Dice Silvia Bleichmar: “(…) la atribución del sexo es del orden de la cultura, no del orden del sujeto, en la medida en que no está determinada solo por la biología sino por un conjunto de elementos que hacen a las representaciones; y el peso que va a tener la representación va a ser siempre mayor que el de la biología.” [5] Y más adelante expresa que quiere dejar claro que: “(…) hay un prejuicio en psicoanálisis según el cual se considera la identidad como una resultante y no como un a priori, en la medida en que se la ve como una construcción del sujeto y no como una determinación social” [6]. Bleichmar nos invita a diferenciar: “(…) lo identitario, que tiene que ver con el género, es del orden de la violencia primaria; lo polimorfo, que tiene que ver con la pulsión, es del orden de la implantación y la seducción. Podría producirse la implantación sin lo identitario, pero lo identitario no puede prodiucirse si no hay erogeneización previa.” [7]
Si aceptamos que el Otro tiene un papel fundamental en la erogeneización [8], la así llamada “identidad por deseo” no puede pensarse por fuera del deseo del Otro. En este sentido, una consulta por un niño o a una niña que reniega con su anatomía o que la rechaza decididamente no puede excluir el trabajo con ese Otro, sobre todo si se trata de un sujeto muy pequeño. La determinación del Otro resulta, además, en un tipo de consentimiento o de rechazo del lado del sujeto. Hay Otro que apunta al infans en su ser; lo hace de modo manifiesto y lo hace de modo latente, No siempre estas versiones concuerdan y no siempre el sujeto responde del mismo modo. Esa adjudicación es previa al reconocimiento –por parte del niño- de las diferencias sexuales anatómicas. Hay una espesa trama formada por las imprescindibles determinaciones del Otro: la violencia primaria, la alienación –sin que ninguno de estos términos esté connotado peyorativamente- , las respuestas del sujeto y las retranscripciones que en él surgen a partir de su historia particular. No hay modo de pensar la vida humanizada por fuera de estos márgenes.

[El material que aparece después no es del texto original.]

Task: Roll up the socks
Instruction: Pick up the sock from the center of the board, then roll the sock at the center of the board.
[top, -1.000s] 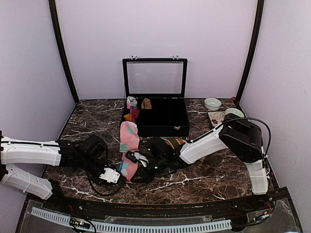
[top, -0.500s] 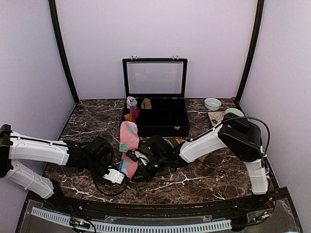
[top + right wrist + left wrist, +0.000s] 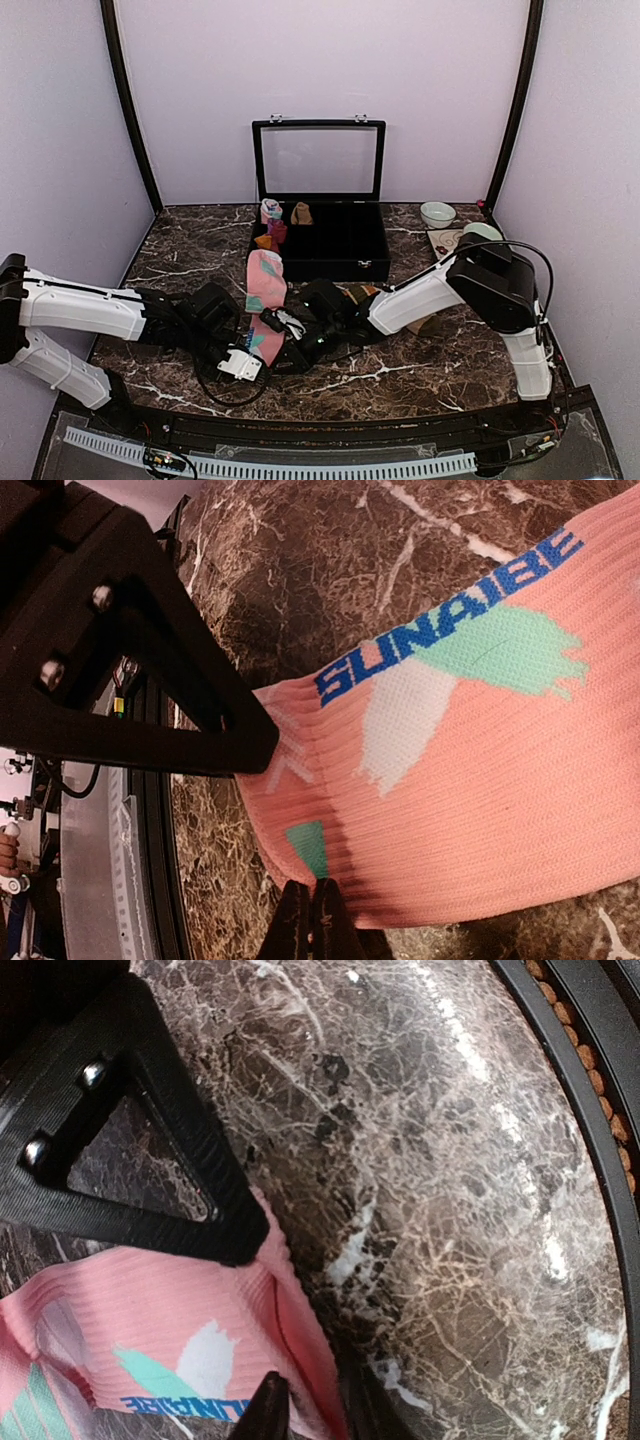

El sufrimiento del niño es lo único que verdaderamente puede orientarnos; pero la palabra del Otro, el peso de su gesto, el lugar que ocupa el niño en su deseo son claves. Las series complementarias implican estas cuestiones primordiales. El analista debe prepararse para dejar caer todo prejuicio, incluso el que aporta el ideal de corrección política. Al decir de Bleichmar, nuestras hipótesis de intervención en estos casos deben ser capaces de generar el menor riesgo de desestructuración psíquica, de desubjetivación [9].